• **WORK INSTRUCTION**: A faithful copy of all the records is needed, with the pictures omitted.

____

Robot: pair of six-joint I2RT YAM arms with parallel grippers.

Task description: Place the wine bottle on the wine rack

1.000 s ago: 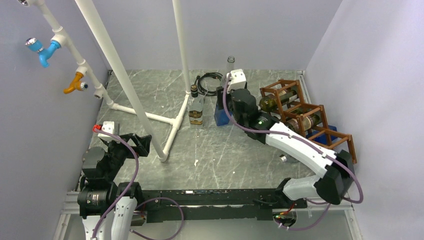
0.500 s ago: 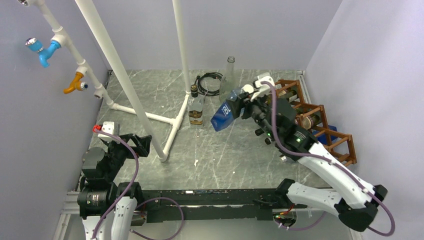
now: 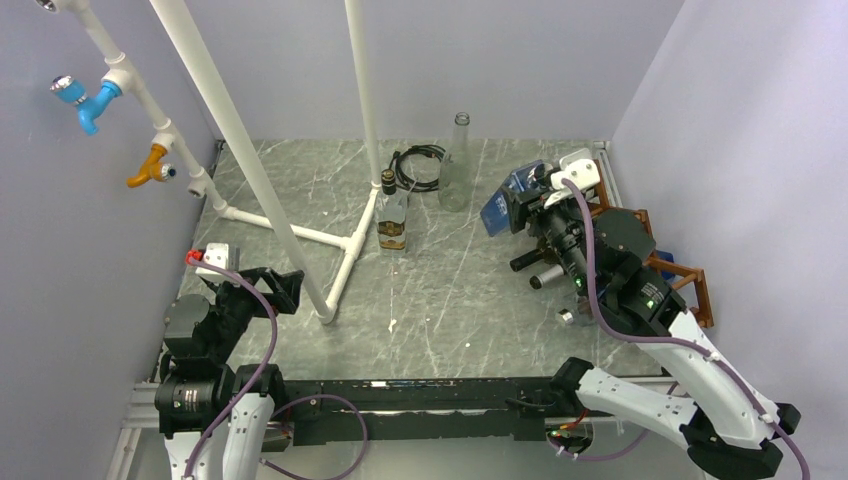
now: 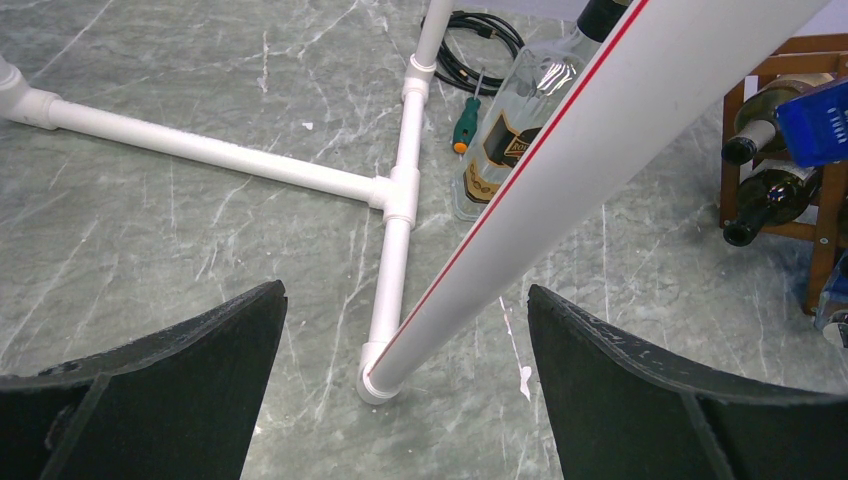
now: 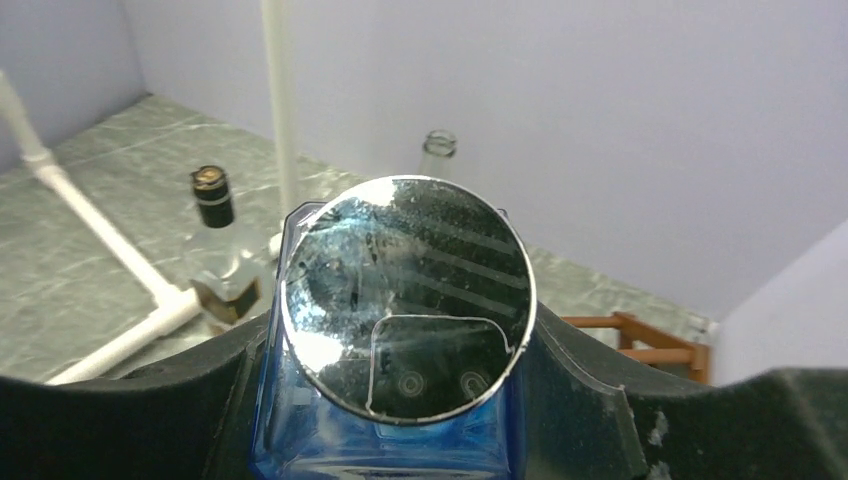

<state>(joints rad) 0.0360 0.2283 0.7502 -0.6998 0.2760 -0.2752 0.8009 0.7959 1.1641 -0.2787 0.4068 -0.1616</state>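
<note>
The wine rack [image 3: 697, 283] stands at the right rear of the table [image 3: 300, 190], by the right wall, with two bottles [image 4: 770, 105] lying in its cells. Just left of it, off the table, the wine bottle [image 3: 505, 205] sits in the right pincer [image 3: 528, 197]. A tall bottle [image 3: 458, 165] stands upright at the rear centre. A cable coil [image 3: 418, 165] lies left of it, and a squat bottle [image 3: 392, 215] stands before that, beside the pipe frame [image 3: 300, 235].

No legible txt anywhere.

The wine bottle [image 3: 506, 204] is blue, silver-capped; the wine rack [image 3: 700, 286] reddish-brown; the bench [image 3: 450, 300] grey marble, white-veined; the pipes [image 3: 288, 230] white.
</note>
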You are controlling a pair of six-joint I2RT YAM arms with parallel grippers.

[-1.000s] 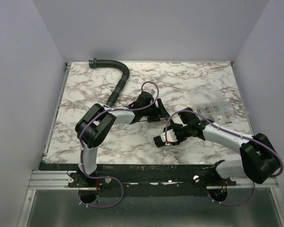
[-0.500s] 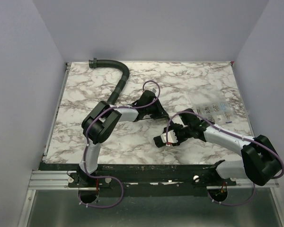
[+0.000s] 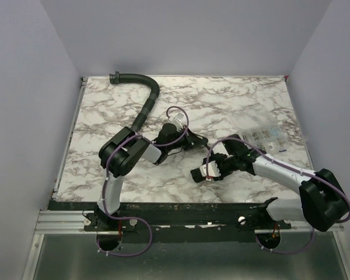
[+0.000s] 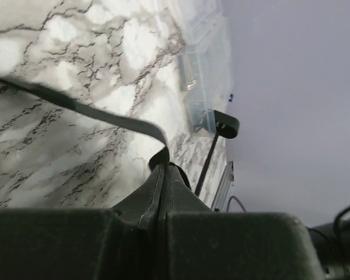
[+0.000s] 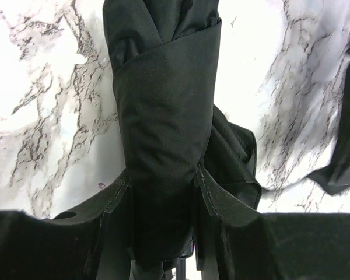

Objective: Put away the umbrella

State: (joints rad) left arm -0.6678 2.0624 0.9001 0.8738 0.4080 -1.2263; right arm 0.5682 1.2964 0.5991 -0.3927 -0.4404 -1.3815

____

• **SOLUTION TO THIS EXERCISE**:
Robot: pair of six-joint I2RT YAM arms with parallel grippers.

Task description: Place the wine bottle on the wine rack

1.000 s ago: 
0.500 s ago: 
now: 
now: 
now: 

<state>(joints rad) 0.0360 0.2283 0.7502 -0.6998 0.2760 -0.2752 0.8009 0.7959 1.1641 -0.2787 0.4068 -0.1616</state>
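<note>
The wine rack [image 3: 697, 283] stands at the right rear of the table [image 3: 300, 190], by the right wall, with two bottles [image 4: 770, 105] lying in its cells. Just left of it, off the table, the wine bottle [image 3: 505, 205] sits in the right pincer [image 3: 528, 197]. A tall bottle [image 3: 458, 165] stands upright at the rear centre. A cable coil [image 3: 418, 165] lies left of it, and a squat bottle [image 3: 392, 215] stands before that, beside the pipe frame [image 3: 300, 235].

No legible txt anywhere.

The wine bottle [image 3: 506, 204] is blue, silver-capped; the wine rack [image 3: 700, 286] reddish-brown; the bench [image 3: 450, 300] grey marble, white-veined; the pipes [image 3: 288, 230] white.
</note>
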You are controlling a pair of six-joint I2RT YAM arms with parallel grippers.

[-1.000s] 
[-0.500s] 
[+0.000s] 
[+0.000s] 
[+0.000s] 

Objective: Put away the umbrella

State: (joints rad) left arm -0.6678 2.0624 0.9001 0.8738 0.4080 -1.2263; right arm 0.5682 1.2964 0.5991 -0.3927 -0.4404 -1.3815

Nothing else belongs in the answer.